Это все та же тайна объективного проецирования наших мыслей и чувств, к которой мы еще не раз вернемся в следующих главах.

VI
В сердцевине добра и зла

1. Наша мысль, хотим мы того или нет, предопределяет нашу судьбу

В Евангелиях Христос снова и снова призывает людей владеть своими мыслями и чувствами. "…Всякий, кто смотрит на женщину с вожделением, уже прелюбодействовал с нею в сердце своем" (Мф 5: 28). Кто скажет брату своему: ""безумный", подлежит геенне огненной" (Мф 5: 22). А оскверняет человека вовсе не приставшая к рукам грязь, пусть даже мы проглотим ее, но то, что "из сердца исходит – сие оскверняет человека" (Мф 15: 18). Отцы-пустынники уделяли особе внимание такому "хранению сердца". Когда древнеегипетские папирусы изображают суд над душами как их взвешивание, то на чаше весов там оказывается именно сердце, как вместилище и мыслей, и чувств одновременно. А на другой чаше весов находится перо Маат, истина-справедливость.

Мы уже успели заметить во всех свидетельствах о мире ином творческую силу мысли, которую можно использовать добровольно и во благо. Похоже, что мысль, на основе, конечно, некоего силового поля, производит и строит то, чего мы на самом деле хотим, что просим ее построить.

Как мы успели уже заметить, часто бывает достаточно одного лишь имплицитного желания. В моменты, когда мы невнимательны и немного "пассивны", у нас может возникнуть бессознательное желание вернуться к своему привычному земному окружению, и одного этого окажется достаточно для того, чтобы творческая сила этого подспудного желания оказалась действенной и тотчас же создала вокруг нас такое окружение.

Но все это может зайти еще дальше: эта творческая сила вообще может вырваться из-под нашего контроля. И даже грозит иногда обернуться против нас.

Тут мы действительно находимся в самой сердцевине тайны. Столько людей бунтуют не только против идеи ада, но даже против любого намека на необходимость даже незначительного периода испытаний. Им кажется, что это похоже на то, что Бог нас, словно маленьких детей, ставит в угол или лишает сладкого. Они думают, что, даже если мы и вправду плохо поступили, Бог все же слишком большой садист, если он требует для нас наказания, а значит, по сути, он ничем не лучше нас. Тогда как нужно просто понять, что Бог здесь, в общем-то, ни при чем, и что, хотя Он есть бесконечная Любовь, Он не может избавить нас от тех испытаний, которые мы сами на себя навлекли. В противном случае как раз Он и обращался бы с нами, как с детьми, мешая нам расти и совершенствоваться, чтобы однажды дорасти до воссоединения с Ним.

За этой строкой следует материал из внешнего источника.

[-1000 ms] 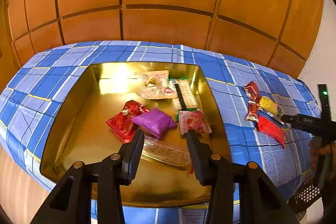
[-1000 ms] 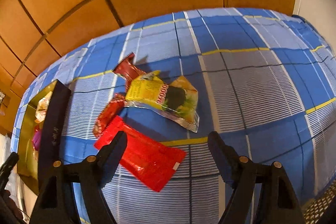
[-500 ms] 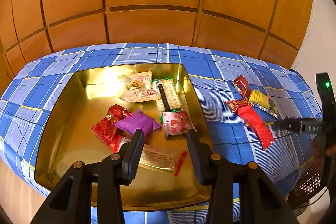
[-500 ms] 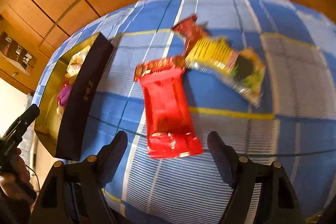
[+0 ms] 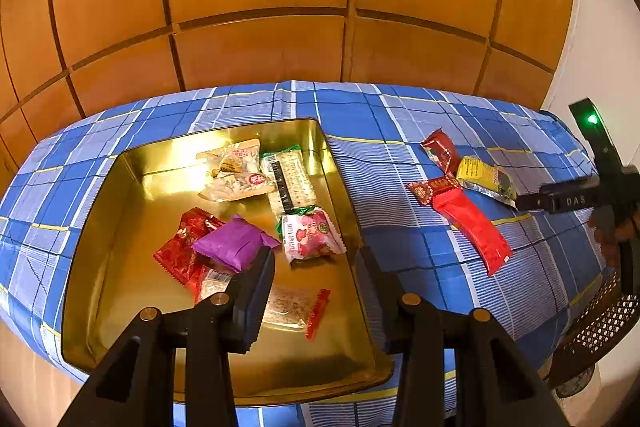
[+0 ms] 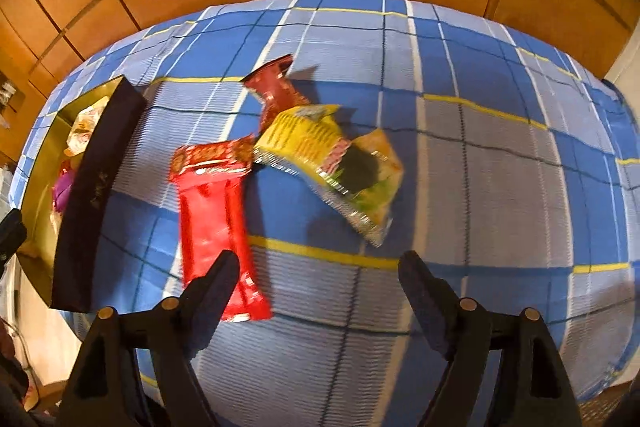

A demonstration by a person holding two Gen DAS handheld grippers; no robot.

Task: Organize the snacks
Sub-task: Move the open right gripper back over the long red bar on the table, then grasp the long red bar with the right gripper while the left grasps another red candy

Благодаря тому, что уже собрано значительное число самых разных свидетельств, перед нами начинает постепенно приоткрываться механизм утечки счастья.

Он действует уже и в нашем с вами мире. Ролан де Жувенель предупреждает нас об этом:

"Значительная часть человечества, состоящая из людей, потерявших вкус к жизни, сама того не ведая, образует в структуре космоса эмбрион, способный перечеркнуть свою судьбу.

Семя коллективной катастрофы уже посеяно в туманность сверхуниверсума, где все распространяется проекциями… Каждое состояние сознания выплескивается в мир иной, с которым они образуют одно целое… Отдалившись от Бога, человек тем самым уже сделал шаг к коллективному самоубийству".

А здесь его анализ еще точнее:

"Мысль, эта невидимая и неопределимая вещь, может иметь столь мощные проекции, что они способны даже оживить материю.

То, что вы считаете случайностью, по большей части оказывается следствием разрядки психики, и события получаются как результат таких разных неизвестных сцеплений".